Jerome further contends that it is entitled to a credit for future medical expenses because the plan gives it the right to withhold future benefits until the amounts owed the plan are satisfied. This language does not create additional rights separate and distinct from subrogation. It merely gives Jerome the right to withhold future benefits until the subrogated claim has been paid.

Additionally, Jerome claims that the reimbursement agreement Salsbury signed states that she agrees to reimburse Jerome to the "full extent of any amount paid or payable under the plan, whether past or future, from any third-party recovery." This language merely reiterates the rights created between the plan and the employee and does not expand those rights. We are unpersuaded that the reimbursement agreement creates any right additional to Jerome's subrogation rights in existence in the plan.

Nonetheless, Jerome argues that subrogation and reimbursement rights do not necessarily arise from contract or statute, but have their origins in equity, and as a matter of equity, a credit should be established for future medical benefits. It contends: "The Plan has an equitable interest in the settlement proceeds because the Plan requires that it be reimbursed from any settlement or judgment amount." It contends that "the establishment of a credit actually works benefits for the beneficiary" because the beneficiary had more options on the amount and duration of future medical care, not being strictly bound by the plan's management. It further contends that the establishment of a credit would benefit plan participants by giving plans an incentive to effect quick settlements. Absent the credit, the plans would have no security for reimbursement of expenses. Jerome invites us to consider dicta in Davis , 51 F.3d at 752, where the court discussed the practicality of giving the benefits plan a credit against future medical expenses.
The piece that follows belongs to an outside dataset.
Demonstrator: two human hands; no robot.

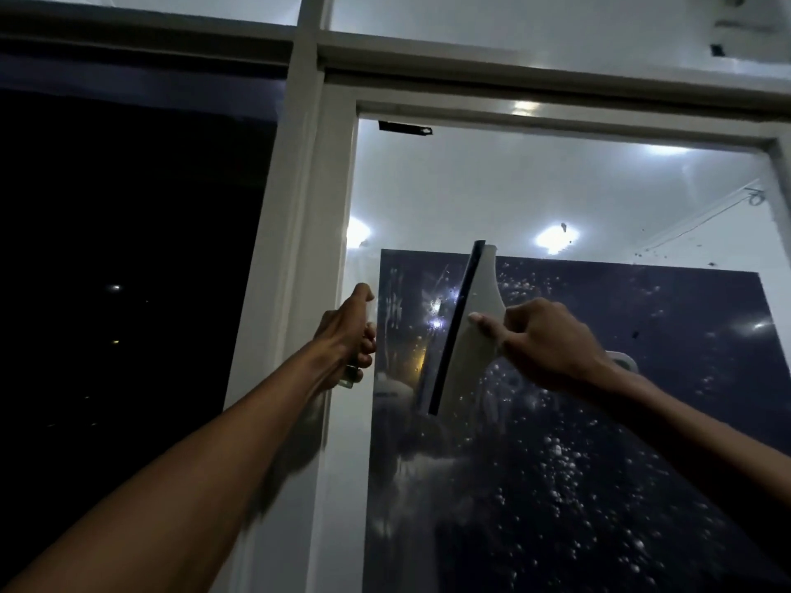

We are unpersuaded. In Davis , 51 F.3d at 754, the Seventh Circuit Court of Appeals stated: "The instant case could have been avoided had the parties to the original tort suit clearly allocated their settlements." Davis involved an ERISA plan beneficiary's suit against the plan for payment of medical expenses incurred by the beneficiary after the plan and beneficiary settled separately with the tortfeasor. Davis noted that "[d]espite effectively owning the Davises' claim against the tortfeasor for all medical expenses, [the plan] claims now that it actually received compensation only for the claim for past expenses against the tortfeasor before it unambiguously released the tortfeasor from all liability for future medical expenses." Id. at 756. It concluded that once the ERISA plan had "acknowledged the divergence of its and the Davises' interests by intervening, we believe that Nepco imposed upon itself the duty to protect its own interests adequately." Id. at 755. Davis held that if the plan undervalued its claim against the tortfeasor, its mistake does not excuse it from liability for the Davises' medical needs. Id. at 756.

While Davis did not directly address the fashioning of an equitable remedy, its reasoning does not militate in favor of doing so. We agree with its rationale that once an ERISA plan intervenes in a beneficiary's personal injury suit against a third party tortfeasor, the plan imposes upon itself a duty to protect its own interests adequately. Id. at 755. Here, Jerome was joined in Salsbury's lawsuit against the tortfeasor and entered a counterclaim for its subrogated interest. By asserting a counterclaim, Jerome acknowledge the divergence of its interests with its beneficiary. By virtue of its subrogation claim, it had every interest in asserting its claim for all medical expenses. If it did not do so, we decline to fashion a remedy for its omission.

Next, we reject Jerome's claim that it is entitled to sanctions pursuant to § 814.025, Stats. Jerome contends that Salsbury's defense, based upon her resistance to Jerome's subrogated claim for past medical payments, and its claim for reimbursement for future medical payments, was frivolous as a matter of law. We disagree. A defense or claim is frivolous if an attorney knew or should have known that the claim was without any reasonable basis in law or equity and could not be supported by a good faith argument for the extension, modification or reversal of existing law. Id.

A finding under this section is based on an objective standard requiring a determination whether the party or attorney knew or should have known that the position taken was frivolous as determined by what a reasonable attorney would have known or should have known under the same or similar circumstances.

Riley v. Lawson , 210 Wis.2d 479, 492, 565 N.W.2d 266, 272 (Ct.App. 1997).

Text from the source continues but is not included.